- _What you should do_
Beneath this line are the data; copy exactly the part of them that opens with the line containing "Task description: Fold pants" and closes with the line containing "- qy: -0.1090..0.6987", and only that part.

- _Data block_
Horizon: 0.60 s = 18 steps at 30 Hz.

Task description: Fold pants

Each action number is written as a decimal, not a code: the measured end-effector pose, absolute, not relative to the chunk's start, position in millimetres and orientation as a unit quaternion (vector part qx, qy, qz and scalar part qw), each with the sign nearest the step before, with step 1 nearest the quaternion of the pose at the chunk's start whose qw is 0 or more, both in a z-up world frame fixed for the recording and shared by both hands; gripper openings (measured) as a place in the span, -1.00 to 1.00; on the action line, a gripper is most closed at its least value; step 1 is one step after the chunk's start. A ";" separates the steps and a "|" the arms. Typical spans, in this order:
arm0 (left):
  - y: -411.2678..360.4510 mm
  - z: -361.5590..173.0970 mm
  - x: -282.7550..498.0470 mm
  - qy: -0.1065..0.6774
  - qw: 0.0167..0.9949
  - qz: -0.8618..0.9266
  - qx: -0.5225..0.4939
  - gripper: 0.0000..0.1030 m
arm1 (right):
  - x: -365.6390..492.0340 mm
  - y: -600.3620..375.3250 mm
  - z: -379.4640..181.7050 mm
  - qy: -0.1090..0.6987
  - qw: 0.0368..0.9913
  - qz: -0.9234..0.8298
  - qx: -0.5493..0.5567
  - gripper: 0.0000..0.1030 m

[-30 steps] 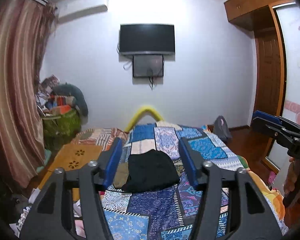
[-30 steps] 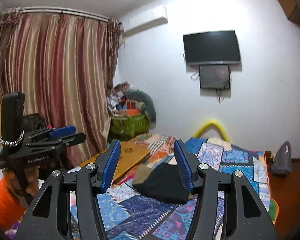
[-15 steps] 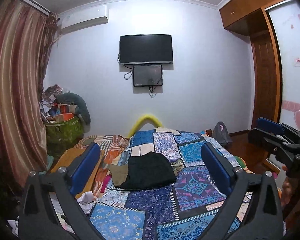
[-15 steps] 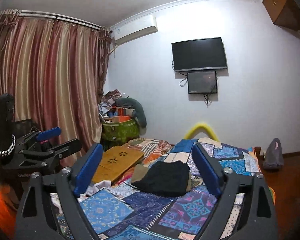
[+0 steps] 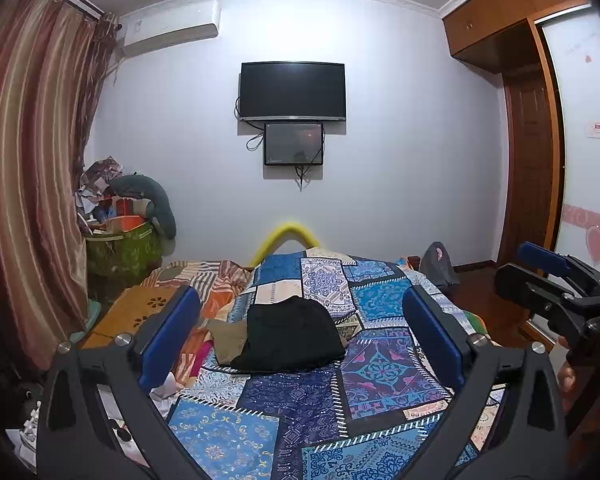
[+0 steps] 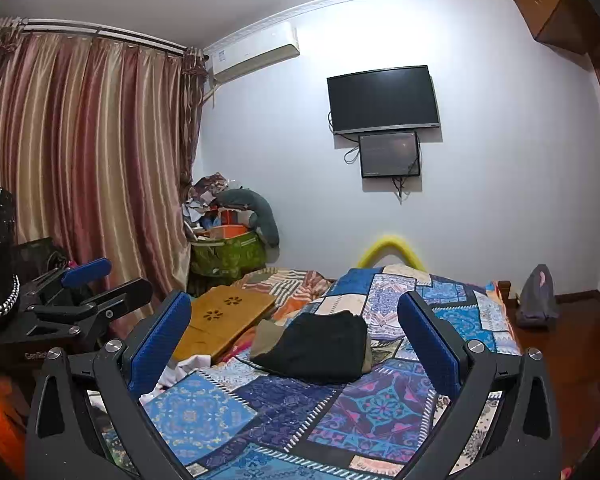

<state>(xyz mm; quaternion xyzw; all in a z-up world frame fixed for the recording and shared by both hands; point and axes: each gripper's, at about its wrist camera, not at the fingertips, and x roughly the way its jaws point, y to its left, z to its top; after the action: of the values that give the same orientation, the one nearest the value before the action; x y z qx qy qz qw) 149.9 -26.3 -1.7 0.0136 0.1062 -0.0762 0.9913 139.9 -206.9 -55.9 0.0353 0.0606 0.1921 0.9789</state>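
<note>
Black pants (image 5: 290, 336) lie folded in a compact pile on the patchwork bedspread (image 5: 380, 376), on top of an olive-brown garment (image 5: 228, 338). They also show in the right wrist view (image 6: 320, 348). My left gripper (image 5: 300, 328) is open wide and empty, held well back above the near bed. My right gripper (image 6: 294, 334) is open wide and empty, also held back from the pile. The right gripper shows at the right edge of the left wrist view (image 5: 556, 296); the left gripper shows at the left of the right wrist view (image 6: 72, 300).
A wooden lap tray (image 6: 224, 320) and striped cloth (image 6: 292, 286) lie on the bed's left side. A cluttered green bin (image 6: 228, 256) stands by the curtain (image 6: 80, 160). A TV (image 5: 292, 90) hangs on the far wall. A wardrobe (image 5: 540, 140) stands right.
Both grippers have opened from half-closed to wide open. Both have tilted up and drawn back a little, so the pants sit lower and smaller in view.
</note>
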 end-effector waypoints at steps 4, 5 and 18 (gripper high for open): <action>-25.8 -3.4 152.3 0.108 0.991 -0.074 0.014 0.99 | 139.6 -204.9 -57.1 0.063 0.979 0.192 0.034 1.00; -25.7 -3.8 152.8 0.109 0.991 -0.073 0.015 0.99 | 139.2 -204.3 -56.5 0.064 0.979 0.192 0.032 1.00; -22.4 -8.6 157.4 0.118 0.990 -0.074 0.010 0.99 | 137.6 -200.4 -52.2 0.073 0.979 0.190 0.024 1.00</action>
<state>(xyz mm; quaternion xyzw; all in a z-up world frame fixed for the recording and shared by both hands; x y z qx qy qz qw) 157.4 -22.4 -8.6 0.0097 0.1181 -0.0743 0.9902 137.6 -200.4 -52.2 0.0243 0.0725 0.1900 0.9788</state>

- _Solved problem_
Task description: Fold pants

Each action number is written as a decimal, not a code: the measured end-effector pose, absolute, not relative to the chunk's start, position in millimetres and orientation as a unit quaternion (vector part qx, qy, qz and scalar part qw), each with the sign nearest the step before, with step 1 nearest the quaternion of the pose at the chunk's start whose qw is 0 or more, both in a z-up world frame fixed for the recording and shared by both hands; gripper openings (measured) as a place in the span, -1.00 to 1.00; on the action line, a gripper is most closed at its least value; step 1 is one step after the chunk's start. A ";" separates the steps and a "|" the arms. Typical spans, in this order:
arm0 (left):
  - y: -411.2678..360.4510 mm
  - z: -361.5590..173.0970 mm
  - x: -282.7550..498.0470 mm
  - qy: -0.1065..0.6774
  - qw: 0.0167..0.9949
  - qz: -0.8618..0.9266
  - qx: -0.5225..0.4939
  - gripper: 0.0000..0.1030 m
arm1 (right):
  - x: -365.6390..492.0340 mm
  - y: -600.3620..375.3250 mm
  - z: -379.4640..181.7050 mm
  - qy: -0.1090..0.6987

The exercise requires no further answer.